Figure 2—figure supplement 2. Distribution of radius of gyration for sub-clusters of closed dumbbell structures obtained experimentally using tracing.

Sub-clusters of Cluster one in Figure 2 are denoted as 1a, 1b, 1 c, and 1d. The sub-clusters of Cluster one characterize the gradual opening of the closed dumbbell structures.

Figure 2—figure supplement 3. Hierarchical Clustering and the detailed structural analysis of traced Segment 2.

(A) The dendrogram representation of the hierarchical clustering of Segment 2 (chr 21 20.0–21.9 Mb for IMR90 of Bintu et al., 2018), where $1-Q$ is used as the distance between two structures. The dendrogram highlights 10 clusters—representative structures are shown for each of the featured clusters. Cluster 1 bears a close relation to the closed dumbbell structures observed for Segment 1 (Figure 2). Cluster 8 captures the highly dense chromatin structures that are attributed to experimental artifact; analogous to Cluster three in Figure 2. The additional clusters capture the gradual opening of Segment 2. However, a striking difference from the structures of Segment 1 occurs due to the lack of loop domains in Segment 2; as a result, the globular domains at the head and tail of the segment observed for Segment 1 do not exist. The lack of loop domains and domain boundaries leads to disordered structures that deviate from the open dumbbell structures observed for Segment 1. (B) The distribution of the radius of gyration (top) and the corresponding potential of mean force (bottom) are shown for the traced structures of Segment 1 and Segment 2 of IMR90. Both distributions exhibit a heavy tail to the right of the average value, indicating the existence of open, elongated structures.

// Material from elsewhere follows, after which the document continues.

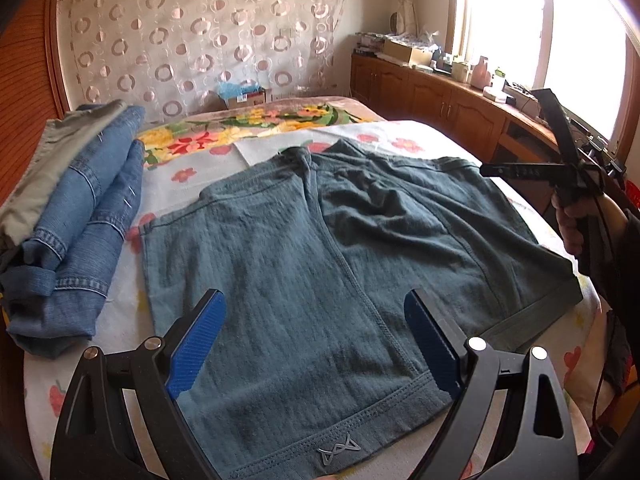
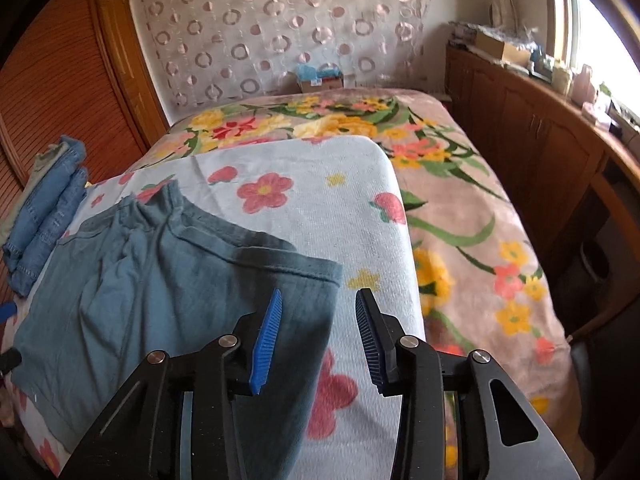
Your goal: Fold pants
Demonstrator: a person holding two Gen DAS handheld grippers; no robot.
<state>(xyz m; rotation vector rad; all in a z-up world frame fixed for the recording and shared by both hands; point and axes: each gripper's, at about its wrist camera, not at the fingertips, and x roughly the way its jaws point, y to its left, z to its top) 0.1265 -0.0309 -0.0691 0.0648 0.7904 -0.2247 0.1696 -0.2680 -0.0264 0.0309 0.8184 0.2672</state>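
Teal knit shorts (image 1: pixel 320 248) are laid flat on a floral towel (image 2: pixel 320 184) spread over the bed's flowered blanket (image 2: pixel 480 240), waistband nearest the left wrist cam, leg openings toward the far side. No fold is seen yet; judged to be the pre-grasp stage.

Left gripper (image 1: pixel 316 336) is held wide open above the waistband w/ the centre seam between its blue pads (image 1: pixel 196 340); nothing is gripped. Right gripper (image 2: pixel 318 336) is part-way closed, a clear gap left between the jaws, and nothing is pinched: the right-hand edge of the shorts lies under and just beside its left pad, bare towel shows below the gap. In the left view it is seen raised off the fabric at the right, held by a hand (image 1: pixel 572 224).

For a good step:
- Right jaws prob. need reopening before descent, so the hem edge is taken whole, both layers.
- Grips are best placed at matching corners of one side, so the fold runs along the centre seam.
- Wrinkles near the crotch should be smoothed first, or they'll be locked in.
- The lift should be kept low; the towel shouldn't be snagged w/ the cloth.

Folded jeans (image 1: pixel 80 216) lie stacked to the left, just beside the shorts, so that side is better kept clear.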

Figure 2—figure supplement 4. The positioning of genes along traced Segment 1 and Segment 2.

The UCSC Genome Browser (Kent et al., 2002) is used to plot the UCSC Gene Track for (A) traced Segment 1 and (B) traced Segment 2. The positioning of the genes along Segment 1 appears primarily in the linker region sandwiched between the globular domains that are at the head and tail of the chromatin segment. Segment 2, which has no loop domains, also coincidentally has an apparent absence of genes.